Yale Sustainable Food Program

 
 

Logan Emlet, MESc

Year: 
2022

Current Position:
Agroforester-in-Residence

 

Meet Logan Emlet ’22!
Logan Emlet is from Coos Bay, Oregon and is currently a Master of Environmental Science Candidate at the Yale School of the Environment. His research attends to food history and politics in western Nepal and is inspired by indigenous, feminist, and (post)colonial studies. In his work, he seeks to trace various ways that people navigate scarcity and abundance, history, precarity, and aspiration in and through diverse forms of agro-pastoral and culinary labor.

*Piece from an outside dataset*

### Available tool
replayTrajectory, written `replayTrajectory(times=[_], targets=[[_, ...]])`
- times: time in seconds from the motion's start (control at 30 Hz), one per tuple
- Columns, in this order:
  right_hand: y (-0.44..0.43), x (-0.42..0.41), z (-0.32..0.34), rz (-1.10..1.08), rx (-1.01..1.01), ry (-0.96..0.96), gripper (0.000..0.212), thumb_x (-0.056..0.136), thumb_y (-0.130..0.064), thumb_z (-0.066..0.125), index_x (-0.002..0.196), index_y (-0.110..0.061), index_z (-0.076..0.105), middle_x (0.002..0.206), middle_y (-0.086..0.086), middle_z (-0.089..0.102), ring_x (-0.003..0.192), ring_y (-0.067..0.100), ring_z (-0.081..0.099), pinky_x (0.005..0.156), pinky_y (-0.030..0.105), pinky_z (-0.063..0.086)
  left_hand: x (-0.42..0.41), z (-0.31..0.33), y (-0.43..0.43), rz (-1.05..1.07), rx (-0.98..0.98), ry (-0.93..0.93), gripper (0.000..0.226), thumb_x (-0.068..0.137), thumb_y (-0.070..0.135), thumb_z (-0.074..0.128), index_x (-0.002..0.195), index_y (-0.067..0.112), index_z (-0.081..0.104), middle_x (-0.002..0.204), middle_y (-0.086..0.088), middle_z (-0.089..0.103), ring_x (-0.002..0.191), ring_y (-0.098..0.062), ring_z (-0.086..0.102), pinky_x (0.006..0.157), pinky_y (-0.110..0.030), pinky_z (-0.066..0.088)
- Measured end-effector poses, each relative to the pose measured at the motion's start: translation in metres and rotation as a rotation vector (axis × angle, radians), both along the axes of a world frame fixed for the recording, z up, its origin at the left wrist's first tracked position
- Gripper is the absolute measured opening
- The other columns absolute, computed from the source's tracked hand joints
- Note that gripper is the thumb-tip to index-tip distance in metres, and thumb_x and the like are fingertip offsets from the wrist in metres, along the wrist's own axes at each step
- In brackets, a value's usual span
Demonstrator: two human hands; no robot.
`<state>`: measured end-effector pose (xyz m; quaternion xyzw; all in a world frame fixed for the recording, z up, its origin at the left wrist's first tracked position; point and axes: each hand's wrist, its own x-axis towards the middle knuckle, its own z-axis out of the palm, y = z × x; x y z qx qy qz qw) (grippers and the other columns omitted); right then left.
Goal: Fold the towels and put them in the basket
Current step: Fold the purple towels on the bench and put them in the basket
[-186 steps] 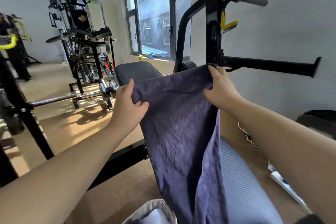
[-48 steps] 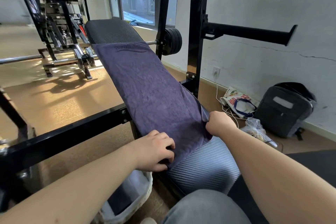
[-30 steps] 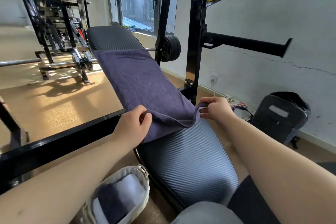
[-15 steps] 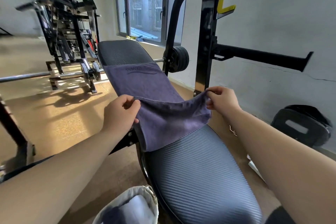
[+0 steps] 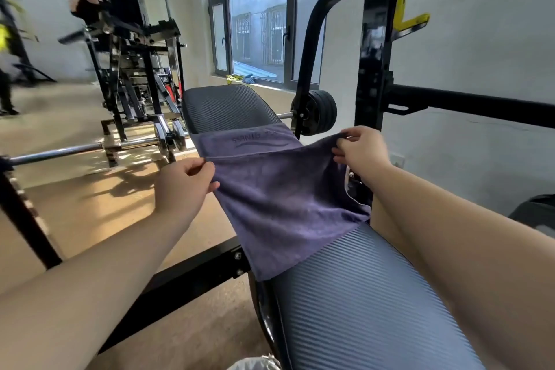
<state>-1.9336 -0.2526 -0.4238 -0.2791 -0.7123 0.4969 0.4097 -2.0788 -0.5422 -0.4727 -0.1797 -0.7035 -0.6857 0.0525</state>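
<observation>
Both hands pinch the purple towel's [image 5: 279, 198] near corners, left hand [image 5: 183, 186] and right hand [image 5: 360, 150], lifting that end above the padded surface [image 5: 375, 303].

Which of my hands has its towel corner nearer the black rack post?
Your right hand: it pinches the purple towel just in front of the black post. The left hand pinches the other corner out on the floor side.

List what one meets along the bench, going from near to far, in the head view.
basket → bench pad's near part → purple towel → bench pad's far end → window
</observation>
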Motion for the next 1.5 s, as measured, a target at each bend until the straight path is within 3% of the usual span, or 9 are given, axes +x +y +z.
replayTrajectory(times=[0.23,0.43,0.57,0.67,0.8,0.97,1.13,1.33,1.5], targets=[[0.017,-0.068,0.011,-0.06,0.055,0.042,0.022,0.095,-0.012,0.064,0.079,-0.028,0.066,0.083,0.001,0.075,0.064,0.006,0.074,0.051,0.021,0.056,-0.05,0.013,0.014,0.092,-0.038,0.115,0.017,0.093,0.036,0.065,0.101,0.023,0.073,0.081,0.009,0.073,0.057,-0.015,0.073,0.075,-0.045,0.063],[0.031,-0.115,0.023,-0.08,0.188,-0.024,0.018,0.089,-0.021,0.064,0.073,-0.029,0.067,0.075,-0.003,0.076,0.083,0.022,0.075,0.081,0.046,0.062,-0.088,0.029,0.028,0.172,-0.043,0.162,0.013,0.096,0.035,0.063,0.083,0.031,0.066,0.083,0.003,0.073,0.052,-0.014,0.072,0.06,-0.038,0.059],[0.035,-0.142,0.019,-0.134,0.326,-0.13,0.012,0.093,-0.023,0.062,0.09,-0.028,0.072,0.088,-0.003,0.072,0.094,0.022,0.067,0.084,0.026,0.049,-0.105,0.034,0.035,0.203,-0.105,0.178,0.013,0.094,0.038,0.063,0.082,0.033,0.067,0.075,0.009,0.072,0.05,-0.014,0.07,0.063,-0.044,0.062],[0.039,-0.156,0.011,-0.123,0.343,-0.223,0.017,0.095,-0.023,0.061,0.102,-0.022,0.076,0.094,0.0,0.07,0.091,0.02,0.059,0.079,0.022,0.039,-0.115,0.029,0.037,0.19,-0.14,0.133,0.015,0.09,0.04,0.063,0.09,0.029,0.073,0.084,0.004,0.073,0.073,-0.029,0.073,0.072,-0.05,0.063],[0.039,-0.168,-0.006,0.067,0.173,-0.372,0.018,0.095,-0.021,0.059,0.086,-0.015,0.072,0.084,0.006,0.064,0.086,0.027,0.058,0.074,0.033,0.048,-0.128,0.016,0.039,0.079,-0.099,0.014,0.011,0.095,0.03,0.065,0.094,0.026,0.074,0.094,-0.001,0.072,0.088,-0.028,0.071,0.062,-0.036,0.062],[0.04,-0.162,-0.01,0.268,-0.197,-0.352,0.025,0.097,-0.032,0.06,0.114,-0.016,0.068,0.105,0.008,0.069,0.096,0.025,0.065,0.089,0.037,0.055,-0.135,0.016,0.03,0.031,-0.05,-0.034,0.003,0.089,0.026,0.074,0.089,0.026,0.076,0.095,-0.001,0.075,0.087,-0.021,0.072,0.06,-0.034,0.061],[0.047,-0.151,-0.008,0.252,-0.175,-0.243,0.005,0.094,-0.021,0.069,0.098,-0.019,0.07,0.085,0.0,0.061,0.075,0.014,0.051,0.064,0.03,0.04,-0.126,0.018,0.031,-0.012,-0.098,0.026,0.006,0.084,0.022,0.08,0.085,0.027,0.078,0.09,0.0,0.075,0.082,-0.02,0.069,0.06,-0.032,0.056],[0.045,-0.13,0.007,0.298,-0.179,-0.177,0.033,0.089,-0.014,0.071,0.121,-0.02,0.069,0.107,0.004,0.071,0.094,0.02,0.063,0.082,0.038,0.052,-0.112,0.023,0.029,0.002,-0.034,-0.033,0.009,0.086,0.027,0.078,0.095,0.025,0.078,0.09,0.001,0.073,0.076,-0.018,0.065,0.048,-0.025,0.05],[0.037,-0.107,0.029,0.306,-0.206,-0.084,0.028,0.092,-0.013,0.07,0.119,-0.017,0.07,0.098,0.006,0.072,0.083,0.022,0.063,0.073,0.035,0.051,-0.1,0.038,0.022,-0.027,0.154,-0.219,0.011,0.084,0.021,0.083,0.09,0.02,0.075,0.097,-0.006,0.073,0.081,-0.02,0.073,0.05,-0.025,0.056]])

He’s committed to exploring how material processes, discursive practices, and social relations involved in the production, consumption, and exchange of food shape singular and shared political economic and ecological contests. He aims to situate lifeways across non-postcolonial Himalayan borderlands in relation to global racial capitalism and to tell and teach some of these histories in ways that buttress indigenous environmental governance.

For five years before coming to Yale, Logan lived and did work related to health and agriculture in Vanuatu and Nepal. Though you’ll most likely find him with his nose in a book, he’d rather be swiddening, storying, cooking, or sharing food. He enjoys roasted taro and veg thenthuk.